Balduf,on entomophagous Coleoptera ; Clausen published an extremely useful survey of all entomophagous insects, but could not deal in detail with all the natural enemies of acridoid insects in so comprehensive a work.
It has therefore been thought worth while to prepare a review, chiefly for the aid of field workers, of the life histories and siglllficance of the more important group of insect enemies of Acridoidea. In most cases it has been possible only to give a generalised account of each family or genus, mentioning the chief sources of information, and thus avoiding repetitive references and conflicting details and opinions.
To supplement the general text, a catalogue of all the insect enemies, with references, has been provided.

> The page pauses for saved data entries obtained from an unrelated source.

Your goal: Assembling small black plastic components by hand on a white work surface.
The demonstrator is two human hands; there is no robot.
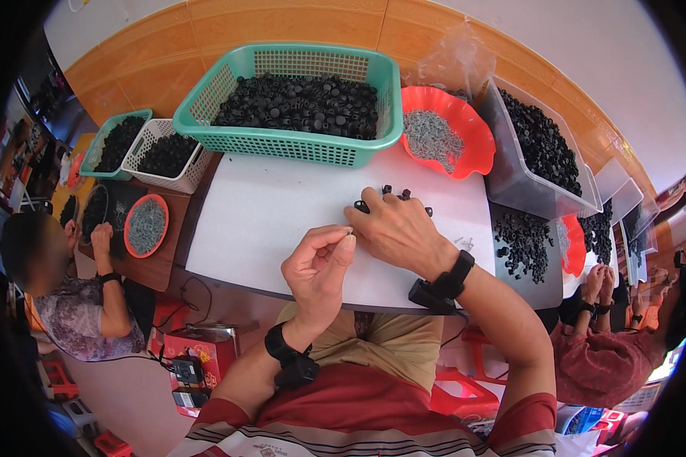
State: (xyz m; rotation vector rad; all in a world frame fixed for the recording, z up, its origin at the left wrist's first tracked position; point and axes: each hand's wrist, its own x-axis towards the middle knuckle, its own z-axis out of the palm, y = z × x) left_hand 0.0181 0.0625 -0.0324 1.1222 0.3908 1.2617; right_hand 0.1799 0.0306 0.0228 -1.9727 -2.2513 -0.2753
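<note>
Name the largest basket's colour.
The largest basket is light green, seen best in the head view.

Just behind my left hand (316,274) and right hand (404,228) I wear wide black wrist straps (457,274) with boxy black modules (297,372), farther back a dark red, short-sleeved, striped cloth shirt (343,400), and, below my grip, khaki trousers (404,343).

From afar I see orange tiles (320,23) at 12 o'clock, white wall (579,57) at 2, a white-topped table (251,221) centrally, a brown table (151,266) at 9, pale floor (122,385) at 8, a red stool (463,394) at 5, bright light (672,362) at 4
</note>
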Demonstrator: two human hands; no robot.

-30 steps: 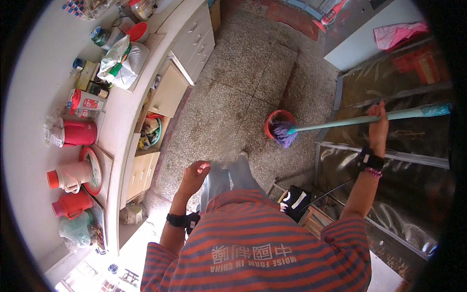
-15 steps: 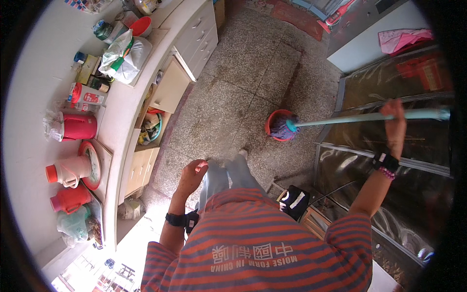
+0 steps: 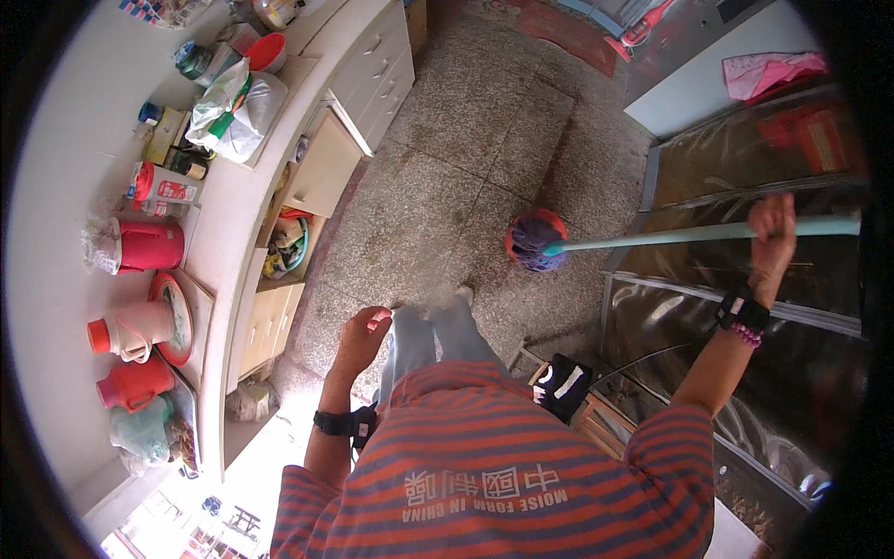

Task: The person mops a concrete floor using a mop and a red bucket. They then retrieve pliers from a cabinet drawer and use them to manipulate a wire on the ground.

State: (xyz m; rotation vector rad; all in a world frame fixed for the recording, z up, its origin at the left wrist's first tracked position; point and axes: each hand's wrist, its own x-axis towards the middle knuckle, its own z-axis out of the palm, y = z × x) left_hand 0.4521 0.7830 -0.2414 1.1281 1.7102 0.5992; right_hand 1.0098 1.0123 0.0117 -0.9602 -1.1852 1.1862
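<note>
My right hand [image 3: 773, 231] grips the pale turquoise handle of a mop [image 3: 670, 238], well out to the right. The handle slants across to a purple mop head [image 3: 535, 246], whose strands cover much of an orange-red bucket [image 3: 562, 225] on the floor ahead of my feet. How deep the strands sit in the bucket cannot be made out. My left hand [image 3: 359, 341] hangs beside my left leg with loosely bent fingers, holding nothing. Both wrists carry black straps.
A long counter [image 3: 244, 200] on the left bears jugs, jars and bags. Below it a cabinet door [image 3: 321, 172] stands ajar. Dark glazed panels [image 3: 726, 270] line the right side. A wooden stool-like frame [image 3: 596, 424] with a black item [image 3: 562, 387] is close to my right.
The mop head has swung round, and its strands now spread over more of the bucket. My right hand has shifted slightly right and down with the handle. The left hand is nearly unmoved.
</note>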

This list is as complete as possible and the author has, he hopes, included all the more useful recent works, especially those giving more than mere lists of species. In each section brief notes have been given on the characteristics of the damage done by, or appearance of, the entomophagous stage, and reference has been made to any comprehensive taxonomic works known to the author.
More general works, which will be found useful for identifying insect larvae but which have not been mentioned in the text, are: Hennig, ; Boving and Craighead, ; Rymer Roberts, Drawings of typical stages and characters of the natural enemies have been in- cluded where possible.
It is not possible to give an outline of the quantitative methods used in studying the effects of natural enemies, as these vary widely according to the size and type of population and the conditions under which they are being studied.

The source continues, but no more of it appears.